Con un millón de niños rezando el rosario, el mundo se salvaría...

El P. Henry en el Hospital Clínico tuvo la idea de empezar a hacer adoración eucarística. Solía hacer allí la oración y se ofreció para cubrir los turnos en los que no hubiese nadie hasta que fuera aumentando el número de adoradores. Se empezó con un día de la semana, haciendo también una hora santa semanal con cantos, rezo de vísperas y puntos de meditación. Daba devoción verle sentado al fondo de la capilla, casi siempre con un brazo extendido en el respaldo del banco, mirando al Santísimo. Luego añadimos también un rosario para niños, con puntos de oración para ellos. Él disfrutaba con eso, a los niños les repetía mucho algo que dijo san Pío de Pietrelcina: «Con un millón de niños rezando el rosario, el mundo se salvaría». Imprimió una imagen muy bonita de la Virgen y la fijó al ambón, señalándola muchas veces cuan- do hablaba a los niños. Venía un grupo pequeño, pero eso a él no le importaba. Les confesaba y luego les repartía chucherías. Los niños se iban contentísimos.

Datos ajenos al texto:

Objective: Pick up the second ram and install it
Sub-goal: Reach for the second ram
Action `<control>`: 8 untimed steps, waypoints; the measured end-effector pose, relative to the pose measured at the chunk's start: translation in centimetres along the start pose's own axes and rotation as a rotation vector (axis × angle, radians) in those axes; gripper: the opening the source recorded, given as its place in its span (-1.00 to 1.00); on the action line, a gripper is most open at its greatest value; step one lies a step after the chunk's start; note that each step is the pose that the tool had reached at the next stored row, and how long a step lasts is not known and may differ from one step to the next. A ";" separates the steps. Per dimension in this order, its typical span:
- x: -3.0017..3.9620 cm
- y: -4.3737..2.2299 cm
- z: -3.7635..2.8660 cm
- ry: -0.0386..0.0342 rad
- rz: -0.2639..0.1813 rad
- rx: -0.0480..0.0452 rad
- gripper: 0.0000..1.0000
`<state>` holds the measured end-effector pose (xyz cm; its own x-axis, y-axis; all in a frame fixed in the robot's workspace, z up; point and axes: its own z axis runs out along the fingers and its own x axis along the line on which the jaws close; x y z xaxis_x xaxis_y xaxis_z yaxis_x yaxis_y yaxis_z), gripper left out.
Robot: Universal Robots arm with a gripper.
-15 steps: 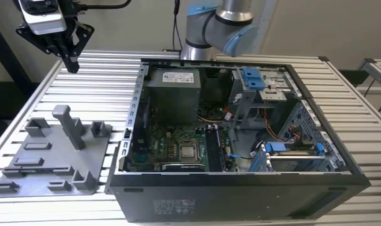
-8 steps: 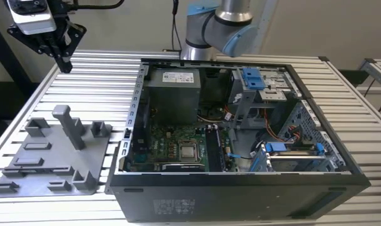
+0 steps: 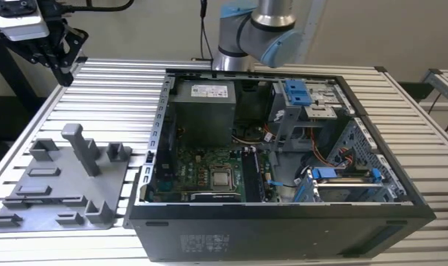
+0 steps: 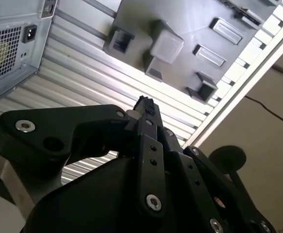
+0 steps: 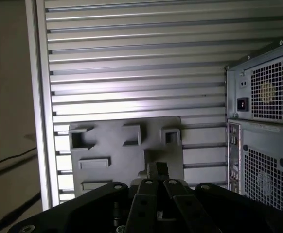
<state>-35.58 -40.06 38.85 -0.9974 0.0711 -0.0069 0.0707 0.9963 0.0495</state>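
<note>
My gripper hangs high over the table's far corner at the exterior view's left, above and behind the grey holder tray. In both wrist views its black fingertips meet with nothing seen between them, so the gripper is shut and empty. The holder tray lies below it, its pockets grey and bare. The second ram is out of view. On the green board long dark strips stand beside the processor, and I cannot tell a ram from the slots there.
The open computer case lies on the slatted metal table, its rear panel with fan grille facing the gripper. A tall grey post rises from the tray. Blue drive brackets and cables sit inside the case.
</note>
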 end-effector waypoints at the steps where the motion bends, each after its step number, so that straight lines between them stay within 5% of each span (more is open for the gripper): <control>1: 0.42 -0.03 0.01 0.0001 0.000 0.0000 -0.79; 8: 3.20 -0.23 0.04 0.0002 -0.003 0.0000 -0.79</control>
<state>-38.79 -40.06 38.77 -0.9977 0.0677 -0.0068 0.0672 0.9965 0.0495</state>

Lo más bonito que pasó con la Eucaristía fue la compra
de una nueva custodia para
el Santísimo. El P. Henry tenía ilusión por comprar una nueva, como regalo para el Señor, que merecía lo mejor, porque la que tenían, además de ser vieja, no era ni digna ni bonita. Se lo dijo a la gente que venía por la capilla y a los que frecuentaban las misas. Pegó a la puerta de la capilla una foto de la custodia que él quería comprar, con el precio incluido, diciendo a la gente que quien quisiera colaborar, podía hacerlo. Eso fue una locura. Iban entrando donativos y la gente
no paraba de dar. Costaba casi dos mil euros, y cuando ya había logrado el total, seguían dando dinero. Lo precioso fue que el último donativo necesario para comprar la custodia lo dieron el día 31 de octubre, que son las vísperas del día de todos los santos, pero también es el día que se celebra «Halloween» y se cometen tantos sacrilegios y barbaridades contra el Señor en la Eucaristía. Para el P. Henry esto fue signo de una gran victoria contra el demonio y un gran regalo en honor de Jesús Sacramentado. Su alegría era alegrar a Jesús, y no dejaba de ver en estos acontecimientos la mano de Dios.

Ciertamente «el americano», como tan cariñosamente le llamaban en el Clínico, ha dejado una huella que no se borrará.